B.
Hypothesis testing
1.
Basics
Define and distinguish between statistical and practical significance and apply
tests for significance level, power, type I and type II errors. Determine
appropriate sample size for various test. (Apply).
2.
Tests for means, variances, and proportions
Define, compare, and contrast statistical and practical significance. (Apply)
3.
Paired-comparison tests
Define and describe paired-comparison parametric hypothesis tests. (Understand)
4.
Single-factor analysis of variance (ANOVA)
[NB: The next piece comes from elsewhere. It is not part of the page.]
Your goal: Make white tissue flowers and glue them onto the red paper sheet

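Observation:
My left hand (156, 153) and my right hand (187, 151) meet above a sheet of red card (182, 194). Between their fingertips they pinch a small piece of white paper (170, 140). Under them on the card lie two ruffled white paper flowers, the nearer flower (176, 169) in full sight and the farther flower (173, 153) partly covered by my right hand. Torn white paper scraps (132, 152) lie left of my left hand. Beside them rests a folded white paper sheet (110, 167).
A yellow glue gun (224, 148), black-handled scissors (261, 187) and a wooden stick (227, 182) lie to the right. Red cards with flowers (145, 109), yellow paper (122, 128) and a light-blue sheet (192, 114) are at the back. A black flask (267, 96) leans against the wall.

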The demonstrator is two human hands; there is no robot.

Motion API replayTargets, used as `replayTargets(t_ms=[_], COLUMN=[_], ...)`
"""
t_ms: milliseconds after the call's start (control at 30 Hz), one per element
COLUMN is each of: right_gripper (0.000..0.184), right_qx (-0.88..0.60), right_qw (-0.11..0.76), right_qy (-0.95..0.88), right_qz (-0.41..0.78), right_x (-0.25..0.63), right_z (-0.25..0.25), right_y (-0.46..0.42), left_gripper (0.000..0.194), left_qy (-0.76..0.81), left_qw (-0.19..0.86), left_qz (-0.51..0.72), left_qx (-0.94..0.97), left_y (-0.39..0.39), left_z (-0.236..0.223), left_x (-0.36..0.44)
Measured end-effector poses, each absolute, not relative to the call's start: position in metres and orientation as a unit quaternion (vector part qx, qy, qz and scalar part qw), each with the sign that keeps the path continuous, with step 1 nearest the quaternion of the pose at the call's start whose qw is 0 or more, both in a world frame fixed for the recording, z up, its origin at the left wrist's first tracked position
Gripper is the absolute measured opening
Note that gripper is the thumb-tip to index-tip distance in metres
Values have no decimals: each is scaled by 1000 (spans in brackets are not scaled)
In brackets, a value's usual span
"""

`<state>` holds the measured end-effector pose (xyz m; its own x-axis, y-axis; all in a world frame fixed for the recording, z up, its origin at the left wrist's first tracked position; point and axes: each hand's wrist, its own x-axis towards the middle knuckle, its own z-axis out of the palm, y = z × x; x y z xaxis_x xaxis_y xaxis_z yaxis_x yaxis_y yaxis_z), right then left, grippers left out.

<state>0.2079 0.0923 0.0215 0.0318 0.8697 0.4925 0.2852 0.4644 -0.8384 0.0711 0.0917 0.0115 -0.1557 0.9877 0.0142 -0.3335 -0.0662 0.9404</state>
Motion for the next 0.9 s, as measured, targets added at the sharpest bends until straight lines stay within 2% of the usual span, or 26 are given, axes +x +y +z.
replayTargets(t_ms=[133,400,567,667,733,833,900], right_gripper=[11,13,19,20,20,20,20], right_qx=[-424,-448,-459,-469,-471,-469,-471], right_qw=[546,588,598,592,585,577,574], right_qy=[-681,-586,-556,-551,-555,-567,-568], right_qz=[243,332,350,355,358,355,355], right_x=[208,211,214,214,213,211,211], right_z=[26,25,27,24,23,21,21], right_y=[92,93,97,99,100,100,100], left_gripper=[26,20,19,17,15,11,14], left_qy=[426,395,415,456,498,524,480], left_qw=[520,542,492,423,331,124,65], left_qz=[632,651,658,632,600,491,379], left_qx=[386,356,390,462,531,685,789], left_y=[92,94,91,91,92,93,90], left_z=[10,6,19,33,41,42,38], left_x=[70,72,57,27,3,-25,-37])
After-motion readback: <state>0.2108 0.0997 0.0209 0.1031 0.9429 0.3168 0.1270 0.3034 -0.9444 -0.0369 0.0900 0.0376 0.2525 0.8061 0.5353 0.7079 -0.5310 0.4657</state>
Define terms related to one-way ANOVAs and interpret their results and data
plots. (Apply)
5.
Chi square
Define and interpret chi square and use it to determine statistical
significance. (Analyze)
Hypothesis testing - refers to the process of using
statistical analysis to determine if the observed differences between two or
more samples are due to random chance (as stated in the null hypothesis) or to
true differences in the samples (as stated in the alternate hypothesis). A null
hypothesis (Ho) is a stated assumption that there is no difference in
parameters (mean, variance, DPMO) for two or more populations. The alternate
hypothesis (Ha) is a statement that the observed difference or relationship
between two populations is real and not the result of chance or an error in
sampling. Hypothesis testing is the process of using a variety of statistical
tools to analyze data and, ultimately, to fail to reject or reject the null
hypothesis. From a practical point of view, finding statistical evidence that
the null hypothesis is false allows you to reject the null hypothesis and
accept the alternate hypothesis.
·
Null hypothesis – can only be rejected,
or fail to be rejected. It cannot be accepted because of a lack of evidence to
reject it.
o
Type I error – this error occurs when the
null hypothesis is rejected when it is in fact true. The probability of making
a type I error is called alpha and is commonly referred to as the producer’s
risk. Example: incoming products are good but called bad; a process change is
thought to be different when, in fact, there is no difference.
·
Level of significance (alpha
risk) is the probability of rejecting a null hypothesis when it is true.
o
Type II error – this error occurs when
the null hypothesis is not rejected when it should be rejected. The probability
of making a type II error is called beta and is commonly referred to as the
consumer’s risk. Example: incoming products are bad, but called good; an
adverse process change has occurred but is thought to be no different.
o
The assumption is that a small value for alpha is
desirable, but, for a fixed sample size, alpha and beta are inversely related.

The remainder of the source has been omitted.